TASK: The data below contains pictures, which are to be skipped; the lines starting at the line with "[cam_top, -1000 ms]" and ending at the line with "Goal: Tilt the" are to be output exactly, both ends included.

RECORDS SHOWN:
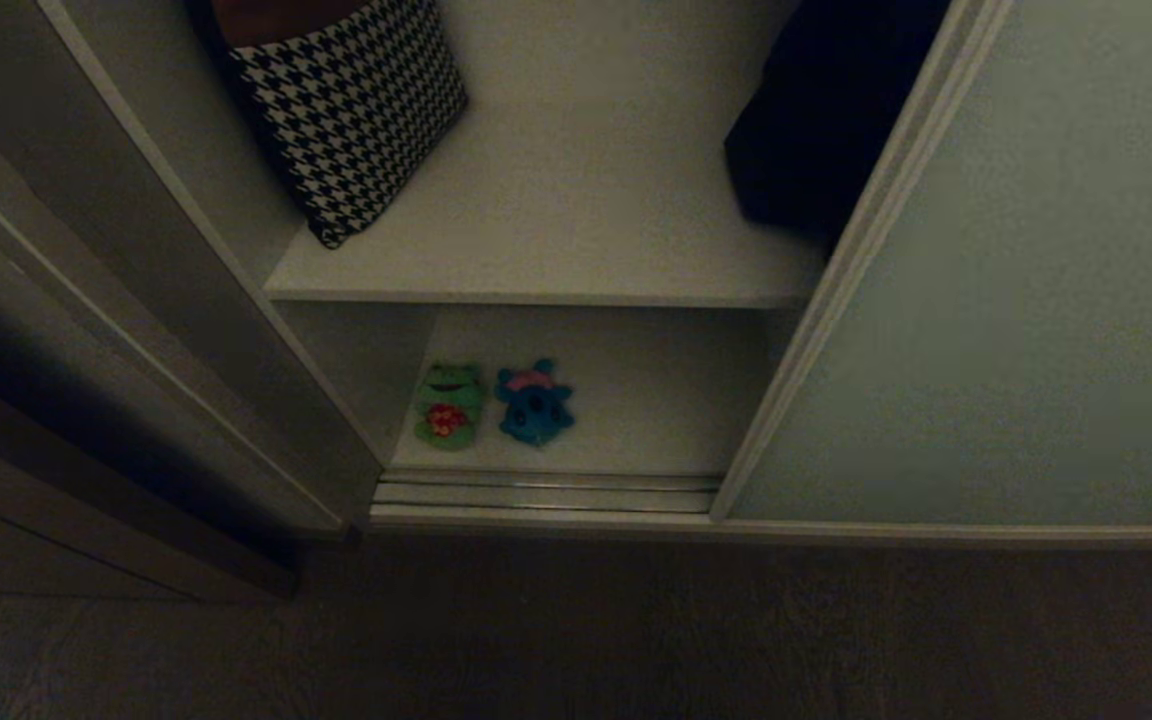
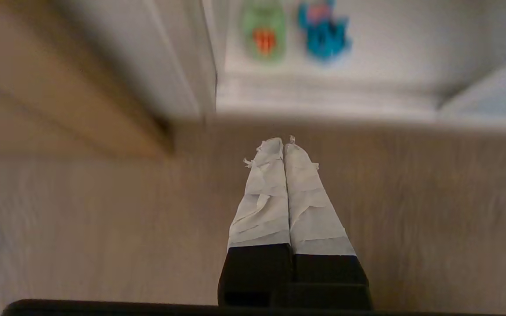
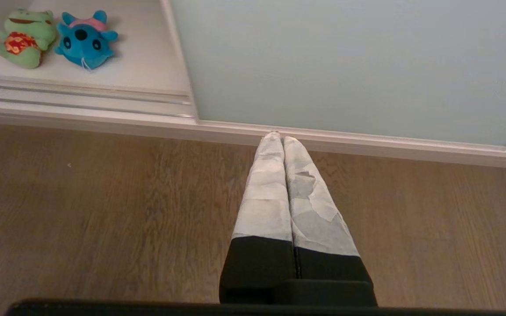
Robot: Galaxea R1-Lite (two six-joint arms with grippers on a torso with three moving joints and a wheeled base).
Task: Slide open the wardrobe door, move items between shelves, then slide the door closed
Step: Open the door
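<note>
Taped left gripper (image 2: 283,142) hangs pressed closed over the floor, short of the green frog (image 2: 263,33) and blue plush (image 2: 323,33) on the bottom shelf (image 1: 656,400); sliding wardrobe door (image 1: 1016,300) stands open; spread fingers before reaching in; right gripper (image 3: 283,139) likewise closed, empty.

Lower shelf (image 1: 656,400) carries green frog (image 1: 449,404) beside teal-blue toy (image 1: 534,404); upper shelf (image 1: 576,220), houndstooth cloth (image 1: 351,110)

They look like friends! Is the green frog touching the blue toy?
Cannot tell. In the right wrist view the frog and blue toy sit side by side, almost meeting, but no clear gap or contact shows.
</note>
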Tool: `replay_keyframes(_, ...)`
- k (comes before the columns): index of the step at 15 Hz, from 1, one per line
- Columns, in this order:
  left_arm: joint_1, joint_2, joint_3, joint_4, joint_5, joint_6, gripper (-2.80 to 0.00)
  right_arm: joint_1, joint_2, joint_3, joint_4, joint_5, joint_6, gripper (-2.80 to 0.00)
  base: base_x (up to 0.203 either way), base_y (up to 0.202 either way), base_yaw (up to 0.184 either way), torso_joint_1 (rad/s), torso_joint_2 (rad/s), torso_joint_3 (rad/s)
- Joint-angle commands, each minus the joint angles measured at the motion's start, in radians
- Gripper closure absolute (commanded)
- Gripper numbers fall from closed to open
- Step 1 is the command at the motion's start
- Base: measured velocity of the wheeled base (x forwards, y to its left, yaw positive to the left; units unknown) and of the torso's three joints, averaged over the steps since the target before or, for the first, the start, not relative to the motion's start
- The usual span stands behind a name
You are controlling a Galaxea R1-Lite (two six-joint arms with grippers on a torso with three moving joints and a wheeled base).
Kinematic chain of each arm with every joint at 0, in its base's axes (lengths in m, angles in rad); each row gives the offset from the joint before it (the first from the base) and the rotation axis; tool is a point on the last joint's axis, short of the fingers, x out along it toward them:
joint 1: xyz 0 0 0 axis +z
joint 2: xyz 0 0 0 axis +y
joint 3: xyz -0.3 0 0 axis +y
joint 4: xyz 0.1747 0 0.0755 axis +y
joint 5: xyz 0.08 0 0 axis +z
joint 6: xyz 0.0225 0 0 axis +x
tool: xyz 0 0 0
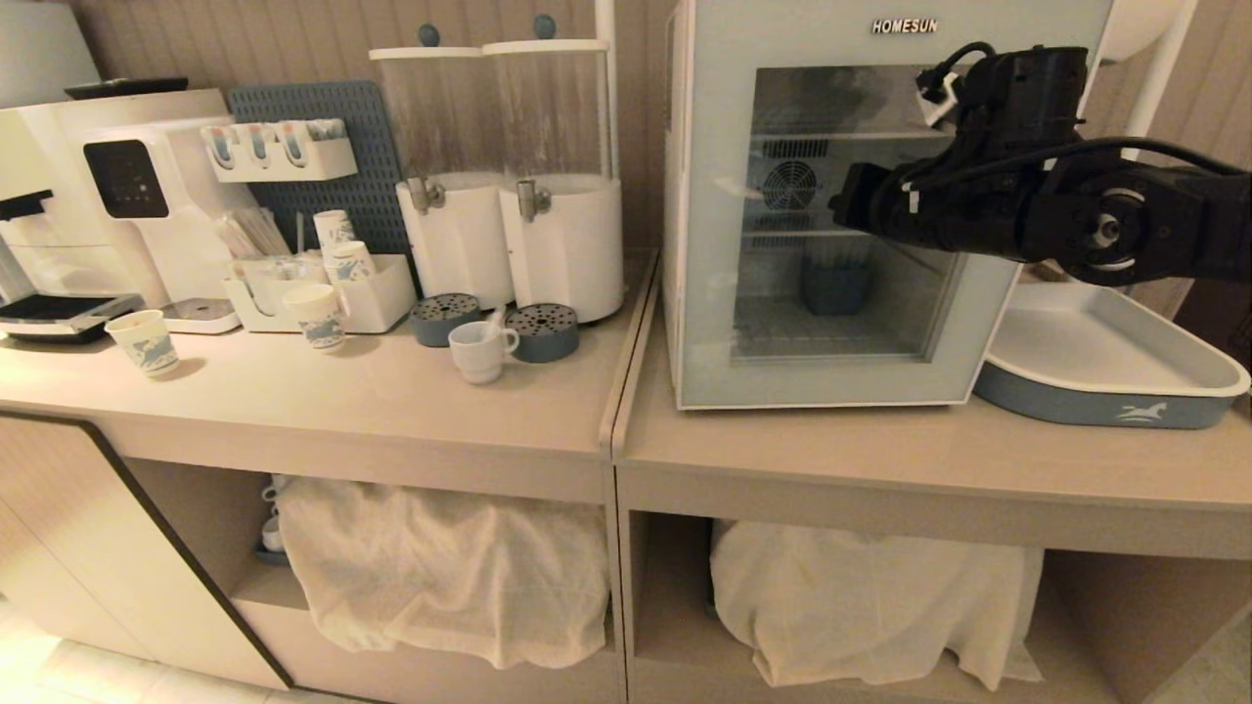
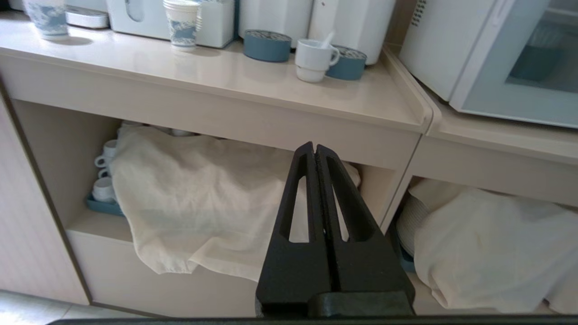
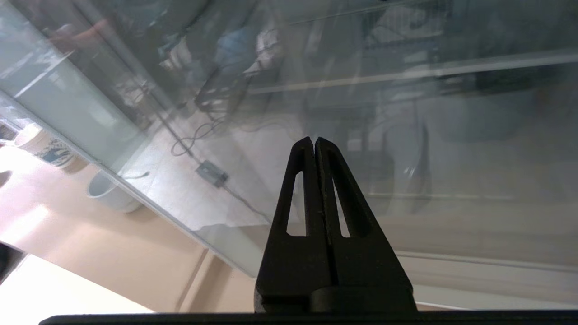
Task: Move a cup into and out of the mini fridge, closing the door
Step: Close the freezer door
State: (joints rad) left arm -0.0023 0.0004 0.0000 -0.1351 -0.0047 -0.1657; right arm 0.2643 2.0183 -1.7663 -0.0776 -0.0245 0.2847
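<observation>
Ceramic cup [image 1: 481, 350] at frame centre-left judged rigid, smooth, breakable; best taken by loop handle. Right hand [image 3: 314, 141] closed, empty, against glass door [image 1: 841, 210].

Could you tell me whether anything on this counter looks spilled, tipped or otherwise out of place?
Nothing stands out: the cup stands upright on the counter, the mini fridge door is shut, and no spill shows.
</observation>
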Motion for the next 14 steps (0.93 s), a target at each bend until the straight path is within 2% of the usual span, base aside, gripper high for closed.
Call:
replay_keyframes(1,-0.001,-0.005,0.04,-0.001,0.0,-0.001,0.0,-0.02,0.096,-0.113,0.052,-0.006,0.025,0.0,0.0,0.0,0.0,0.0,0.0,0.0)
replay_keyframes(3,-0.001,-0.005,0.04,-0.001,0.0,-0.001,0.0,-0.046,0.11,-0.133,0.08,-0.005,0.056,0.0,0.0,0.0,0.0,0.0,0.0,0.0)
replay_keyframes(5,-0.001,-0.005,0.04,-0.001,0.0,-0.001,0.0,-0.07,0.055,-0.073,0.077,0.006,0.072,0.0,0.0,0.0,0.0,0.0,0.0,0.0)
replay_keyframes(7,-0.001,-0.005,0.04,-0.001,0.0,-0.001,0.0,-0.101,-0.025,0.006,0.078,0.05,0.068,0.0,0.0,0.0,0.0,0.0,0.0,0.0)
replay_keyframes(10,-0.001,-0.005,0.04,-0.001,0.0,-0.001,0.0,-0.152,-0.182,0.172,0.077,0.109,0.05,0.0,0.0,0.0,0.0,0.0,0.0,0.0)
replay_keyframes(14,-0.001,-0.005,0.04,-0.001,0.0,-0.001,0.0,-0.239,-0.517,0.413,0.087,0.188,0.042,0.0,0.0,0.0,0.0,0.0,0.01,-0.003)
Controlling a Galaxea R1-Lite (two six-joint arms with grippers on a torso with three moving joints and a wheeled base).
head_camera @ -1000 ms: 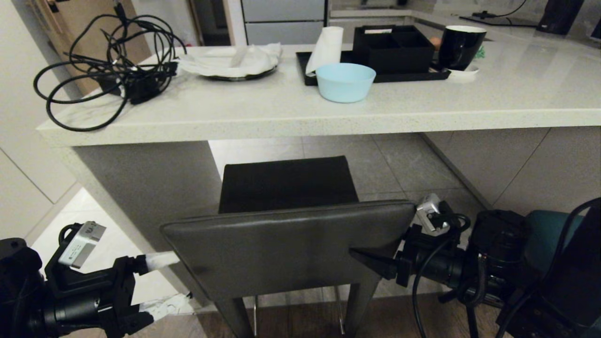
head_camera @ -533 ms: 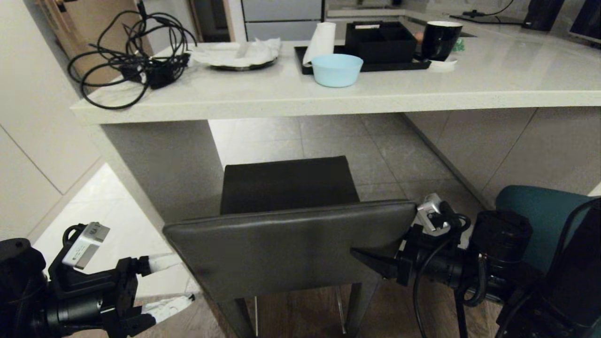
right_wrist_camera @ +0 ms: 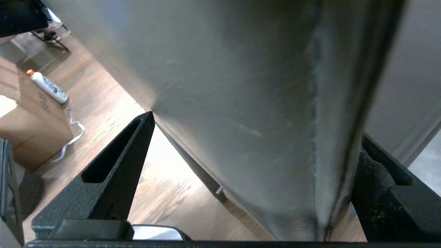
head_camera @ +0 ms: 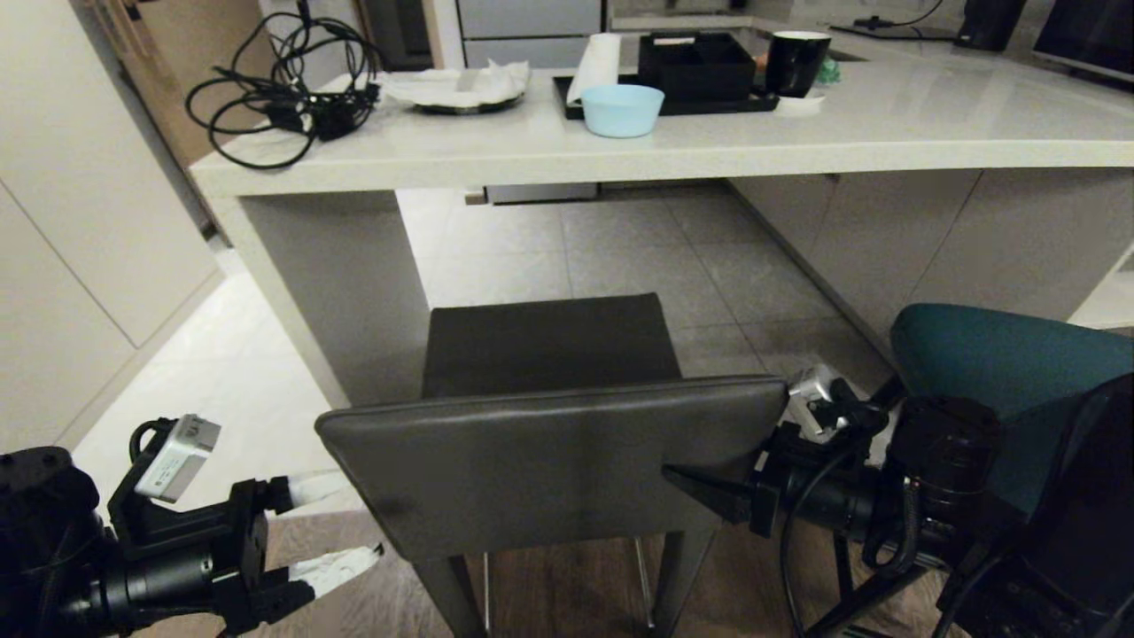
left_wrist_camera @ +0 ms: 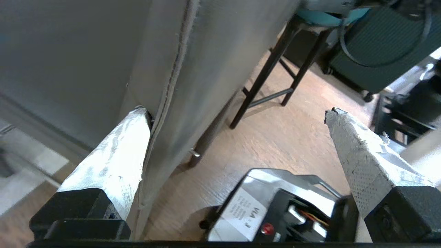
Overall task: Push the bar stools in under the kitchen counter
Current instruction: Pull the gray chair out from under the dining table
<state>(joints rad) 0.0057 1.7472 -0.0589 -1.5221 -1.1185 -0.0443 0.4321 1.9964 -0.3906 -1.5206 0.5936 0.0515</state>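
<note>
The grey stool (head_camera: 549,416) is parked in front of the table (head_camera: 673,151), seat not yet under it, and the teal stool (head_camera: 1001,354) is set beside it. It looks stiff and maybe heavy, so its smooth backrest is best pushed at both ends. The left claw (head_camera: 332,523) and right claw (head_camera: 718,483) are spread wide around the backrest's edges, with nothing squeezed.
</note>
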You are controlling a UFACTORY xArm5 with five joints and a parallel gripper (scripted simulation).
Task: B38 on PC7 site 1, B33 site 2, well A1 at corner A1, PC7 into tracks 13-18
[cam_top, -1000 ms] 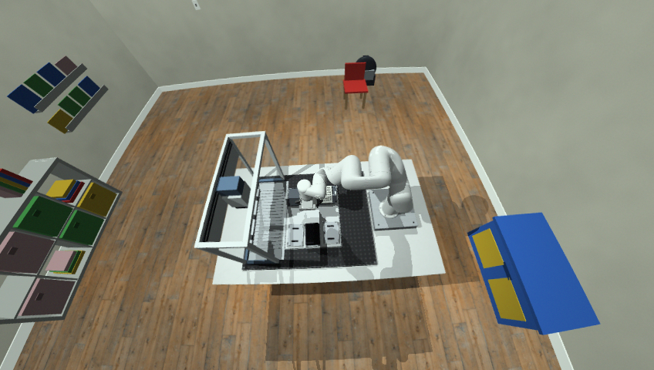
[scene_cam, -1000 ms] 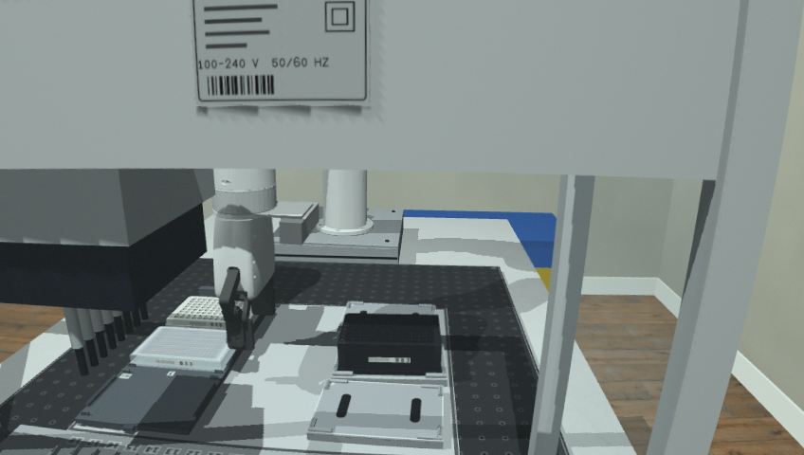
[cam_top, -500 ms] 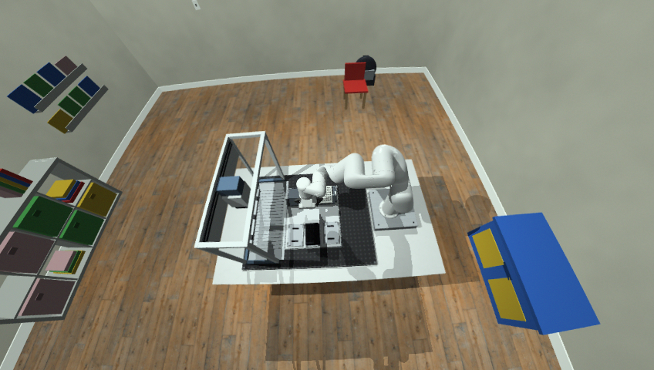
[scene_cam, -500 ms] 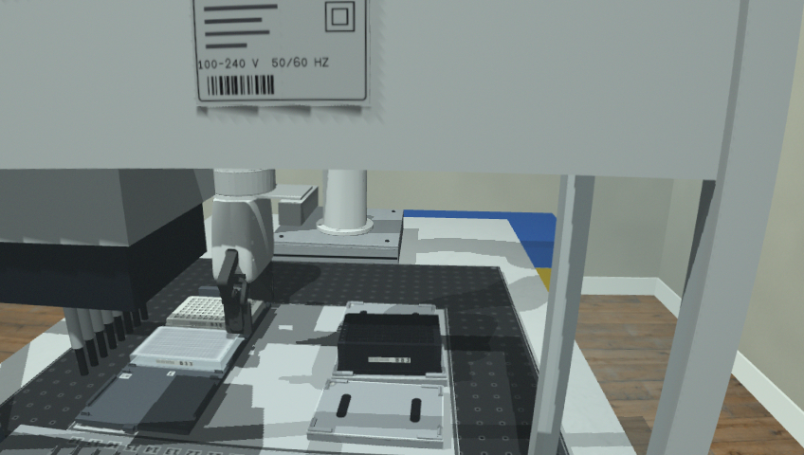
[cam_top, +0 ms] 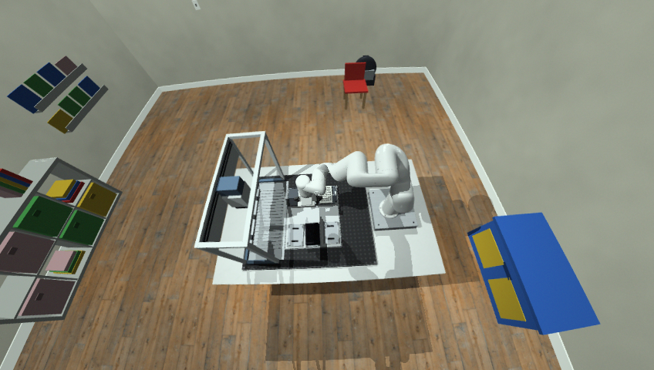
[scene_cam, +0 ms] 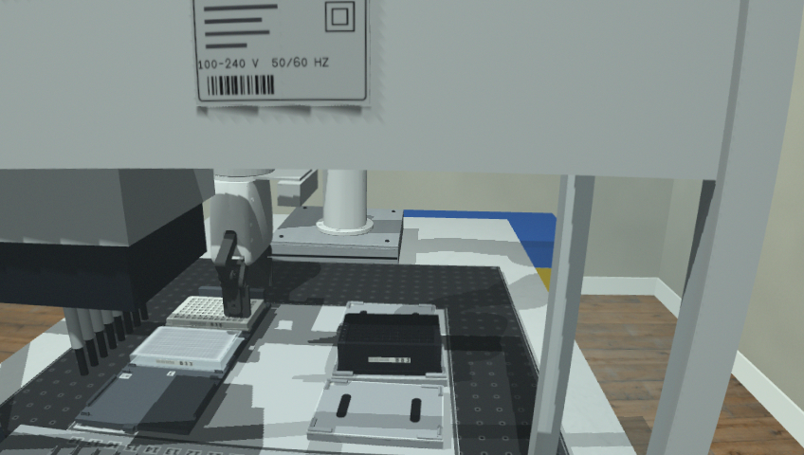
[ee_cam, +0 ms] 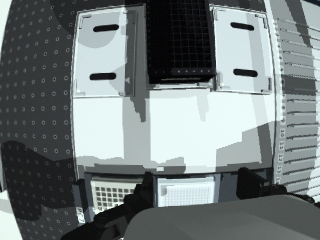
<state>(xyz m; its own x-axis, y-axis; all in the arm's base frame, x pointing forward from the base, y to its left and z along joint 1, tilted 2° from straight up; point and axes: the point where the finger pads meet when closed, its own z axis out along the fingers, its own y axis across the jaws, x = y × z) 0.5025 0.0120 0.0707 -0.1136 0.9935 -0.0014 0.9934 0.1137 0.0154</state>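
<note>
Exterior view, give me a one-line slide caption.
Open black gripper above white 96-well plate; white 384-well plate beside it, black deep-well block nested.
</note>
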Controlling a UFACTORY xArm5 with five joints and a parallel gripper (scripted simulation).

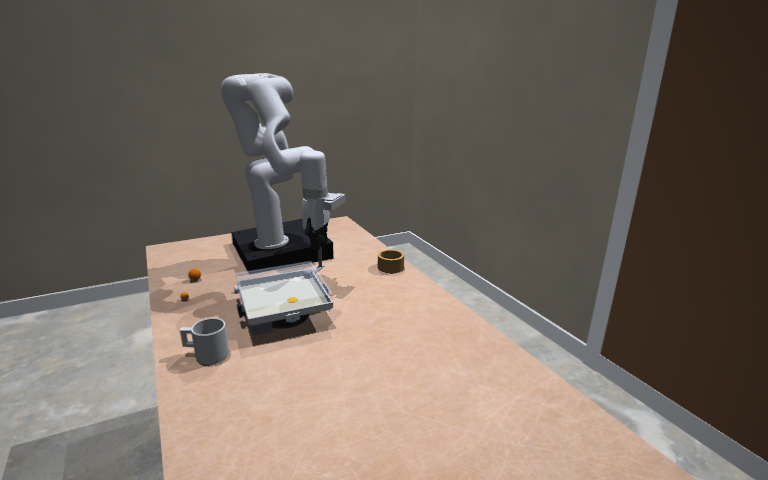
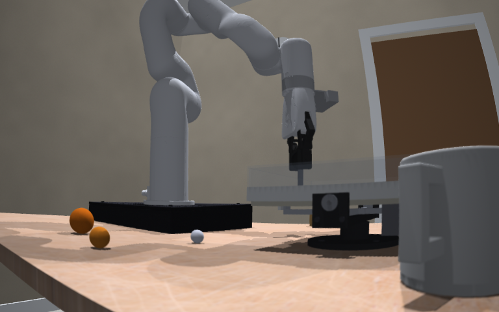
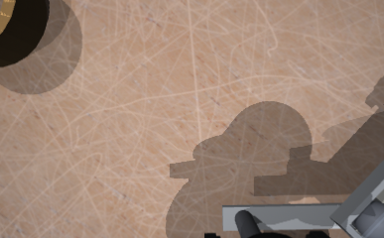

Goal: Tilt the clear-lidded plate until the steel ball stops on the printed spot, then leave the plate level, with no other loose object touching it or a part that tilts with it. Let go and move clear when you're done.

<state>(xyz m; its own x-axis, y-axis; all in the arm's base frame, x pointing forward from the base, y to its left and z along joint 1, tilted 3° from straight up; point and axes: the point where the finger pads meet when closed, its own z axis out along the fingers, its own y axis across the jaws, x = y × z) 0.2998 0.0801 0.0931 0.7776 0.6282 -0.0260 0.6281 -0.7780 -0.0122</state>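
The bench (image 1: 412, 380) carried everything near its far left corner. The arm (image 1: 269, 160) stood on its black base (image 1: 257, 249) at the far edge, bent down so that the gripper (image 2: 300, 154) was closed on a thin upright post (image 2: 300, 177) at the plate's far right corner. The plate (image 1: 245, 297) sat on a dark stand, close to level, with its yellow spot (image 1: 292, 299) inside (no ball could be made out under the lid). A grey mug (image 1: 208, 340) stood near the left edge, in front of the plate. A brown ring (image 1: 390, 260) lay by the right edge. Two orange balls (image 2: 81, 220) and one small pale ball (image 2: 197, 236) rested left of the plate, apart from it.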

TASK RESULT:
[cam_top, -1000 ms] 
[scene_cam, -1000 ms] 
[cam_top, -500 ms] 
[scene_cam, -500 ms] 
[cam_top, +0 ms] 
[scene_cam, +0 ms] 
[ee_cam, +0 ms] 
<state>(xyz m; its own x-axis, y-axis; all in the arm's base frame, x pointing forward from the base, y to its left and z along joint 1, tilted 2° from straight up; point and axes: the point where the finger pads meet when closed, its own z axis out along the fingers, its own y axis across the jaws, x = y × z) 0.5025 0.0120 0.0707 -0.1136 0.9935 -0.0014 0.9934 0.1137 0.0154</state>
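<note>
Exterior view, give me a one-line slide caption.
Open black gripper above white 96-well plate; white 384-well plate beside it, black deep-well block nested.
</note>
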Controlling a UFACTORY xArm5 with five joints and a parallel gripper (scripted simulation).


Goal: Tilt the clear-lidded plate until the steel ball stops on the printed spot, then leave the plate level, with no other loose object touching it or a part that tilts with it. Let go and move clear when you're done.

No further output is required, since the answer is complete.